* Aim of the exercise *
Given these entries, repeat exactly the lines starting with the one that has "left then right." and going on through the one that has "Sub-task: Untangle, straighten", both included, but none of the pictures.

[Dataset excerpts]
_ _ _ _
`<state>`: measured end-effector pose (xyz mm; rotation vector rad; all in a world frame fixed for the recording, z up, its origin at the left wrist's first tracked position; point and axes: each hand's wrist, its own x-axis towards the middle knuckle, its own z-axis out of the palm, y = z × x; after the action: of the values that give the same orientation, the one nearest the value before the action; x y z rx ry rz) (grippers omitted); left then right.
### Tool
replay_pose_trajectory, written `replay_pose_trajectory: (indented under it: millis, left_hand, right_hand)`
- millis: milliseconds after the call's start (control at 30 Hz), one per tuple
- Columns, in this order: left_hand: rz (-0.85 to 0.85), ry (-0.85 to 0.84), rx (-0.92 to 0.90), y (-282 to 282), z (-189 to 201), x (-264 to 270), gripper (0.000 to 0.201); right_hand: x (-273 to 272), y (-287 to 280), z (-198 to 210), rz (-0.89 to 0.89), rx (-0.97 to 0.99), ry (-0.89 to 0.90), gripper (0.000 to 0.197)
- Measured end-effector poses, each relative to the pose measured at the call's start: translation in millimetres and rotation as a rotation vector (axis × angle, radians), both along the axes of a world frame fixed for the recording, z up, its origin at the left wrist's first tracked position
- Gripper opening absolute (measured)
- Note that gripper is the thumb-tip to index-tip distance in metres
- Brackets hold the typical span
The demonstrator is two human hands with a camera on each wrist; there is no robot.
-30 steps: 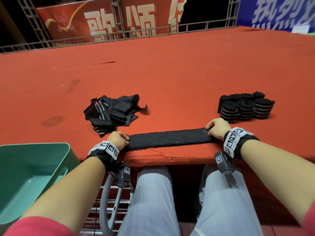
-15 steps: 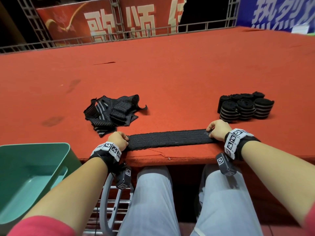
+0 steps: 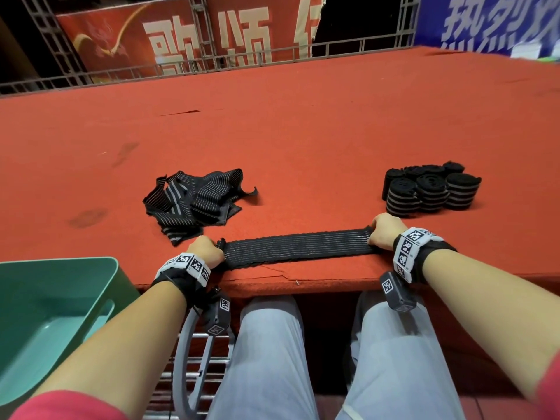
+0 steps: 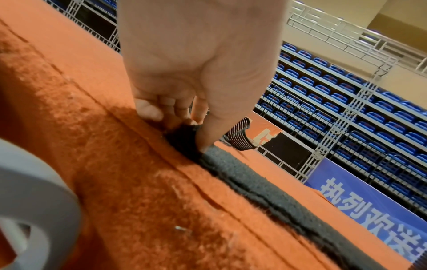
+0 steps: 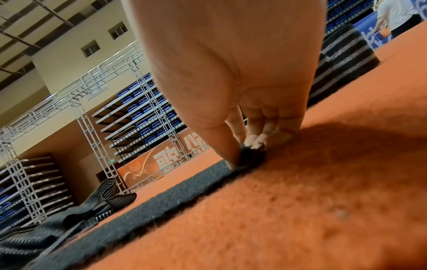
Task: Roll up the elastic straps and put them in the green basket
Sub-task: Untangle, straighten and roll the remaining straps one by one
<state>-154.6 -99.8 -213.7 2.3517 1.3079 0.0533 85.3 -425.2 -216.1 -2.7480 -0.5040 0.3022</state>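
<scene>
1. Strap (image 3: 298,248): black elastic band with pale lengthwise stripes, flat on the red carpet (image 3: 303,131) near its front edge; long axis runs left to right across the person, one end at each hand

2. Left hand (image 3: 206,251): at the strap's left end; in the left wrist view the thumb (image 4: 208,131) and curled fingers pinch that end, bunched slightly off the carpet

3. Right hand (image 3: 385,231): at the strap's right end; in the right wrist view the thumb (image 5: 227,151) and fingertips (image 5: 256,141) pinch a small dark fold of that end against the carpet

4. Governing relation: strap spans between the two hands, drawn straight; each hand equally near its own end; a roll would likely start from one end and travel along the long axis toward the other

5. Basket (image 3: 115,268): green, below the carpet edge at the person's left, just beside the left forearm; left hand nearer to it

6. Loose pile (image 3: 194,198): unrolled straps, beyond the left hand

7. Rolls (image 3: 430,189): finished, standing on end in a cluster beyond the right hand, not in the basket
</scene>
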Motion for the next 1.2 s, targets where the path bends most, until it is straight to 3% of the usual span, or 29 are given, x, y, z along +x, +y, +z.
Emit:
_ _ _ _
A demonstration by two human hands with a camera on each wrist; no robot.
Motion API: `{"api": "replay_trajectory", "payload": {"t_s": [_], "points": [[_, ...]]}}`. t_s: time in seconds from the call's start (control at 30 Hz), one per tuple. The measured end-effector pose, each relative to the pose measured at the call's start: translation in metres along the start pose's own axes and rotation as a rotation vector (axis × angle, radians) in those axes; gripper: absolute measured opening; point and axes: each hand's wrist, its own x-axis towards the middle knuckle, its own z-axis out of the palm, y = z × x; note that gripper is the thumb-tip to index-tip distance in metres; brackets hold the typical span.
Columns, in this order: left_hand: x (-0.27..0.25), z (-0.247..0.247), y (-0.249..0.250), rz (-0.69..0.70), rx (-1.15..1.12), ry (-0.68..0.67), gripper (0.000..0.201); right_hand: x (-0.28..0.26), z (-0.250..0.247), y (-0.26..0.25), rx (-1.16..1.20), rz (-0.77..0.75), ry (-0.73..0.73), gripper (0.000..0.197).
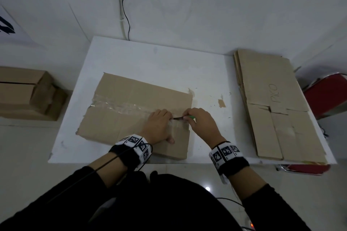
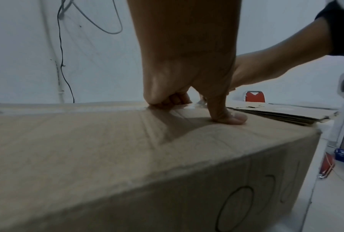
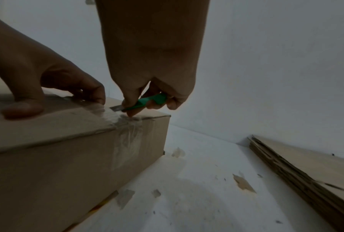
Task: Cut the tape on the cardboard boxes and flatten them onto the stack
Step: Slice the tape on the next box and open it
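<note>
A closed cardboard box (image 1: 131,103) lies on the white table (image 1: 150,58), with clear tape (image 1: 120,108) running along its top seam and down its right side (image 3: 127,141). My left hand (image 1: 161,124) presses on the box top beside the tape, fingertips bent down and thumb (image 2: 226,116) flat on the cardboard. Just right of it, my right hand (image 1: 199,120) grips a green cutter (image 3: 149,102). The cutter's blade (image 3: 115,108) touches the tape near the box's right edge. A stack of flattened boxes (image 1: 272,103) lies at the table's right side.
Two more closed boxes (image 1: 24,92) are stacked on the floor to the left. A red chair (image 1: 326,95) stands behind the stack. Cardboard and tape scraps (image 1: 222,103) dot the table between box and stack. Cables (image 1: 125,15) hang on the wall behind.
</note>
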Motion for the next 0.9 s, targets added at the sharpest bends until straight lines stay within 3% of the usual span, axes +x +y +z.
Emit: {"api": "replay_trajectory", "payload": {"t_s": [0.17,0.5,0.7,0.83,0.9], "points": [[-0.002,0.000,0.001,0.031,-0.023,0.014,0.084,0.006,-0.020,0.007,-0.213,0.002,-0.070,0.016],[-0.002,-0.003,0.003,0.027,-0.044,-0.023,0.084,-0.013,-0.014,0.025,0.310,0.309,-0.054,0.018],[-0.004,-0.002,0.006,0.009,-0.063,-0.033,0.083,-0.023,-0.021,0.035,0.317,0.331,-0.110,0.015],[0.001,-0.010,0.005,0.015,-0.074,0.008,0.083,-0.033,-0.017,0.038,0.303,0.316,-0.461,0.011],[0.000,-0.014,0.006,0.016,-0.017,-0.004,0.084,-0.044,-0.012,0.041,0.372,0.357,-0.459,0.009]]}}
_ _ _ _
* Exercise answer *
`<state>`: measured end-effector pose (xyz mm; rotation vector rad; all in a world frame fixed for the recording, z up, its origin at the left wrist's first tracked position; point and axes: each hand's wrist, its own x-axis towards the middle knuckle, its own z-axis out of the palm, y = z × x; after the action: of the values that give the same orientation, the one nearest the value before the action; x y z rx ry rz) (grippers omitted); left then right.
### Tool
replay_pose_trajectory, written `replay_pose_trajectory: (indented under it: millis, left_hand, right_hand)`
- millis: milliseconds after the call's start (control at 30 Hz), one per tuple
- Columns, in this order: left_hand: rz (-0.85 to 0.85), ry (-0.85 to 0.84), rx (-0.92 to 0.90), y (-282 to 282), z (-189 to 201), x (-264 to 270), gripper (0.000 to 0.201); right_hand: x (-273 to 272), y (-287 to 280), z (-198 to 210), rz (-0.89 to 0.89), rx (-0.97 to 0.99), ry (-0.89 to 0.90), gripper (0.000 to 0.197)
- Measured end-effector poses, each relative to the pose measured at the call's start: translation in millimetres and rotation as a rotation vector (axis × angle, radians), both along the axes of a world frame fixed for the recording, z up, its origin at the left wrist's first tracked position
- Gripper opening absolute (measured)
- Note that gripper is the thumb-tip to index-tip distance in metres
- Brackets hold the typical span
The demonstrator is two human hands with a camera on each wrist; there is no robot.
-30 steps: 
-15 steps: 
+0 steps: 
+0 steps: 
+0 steps: 
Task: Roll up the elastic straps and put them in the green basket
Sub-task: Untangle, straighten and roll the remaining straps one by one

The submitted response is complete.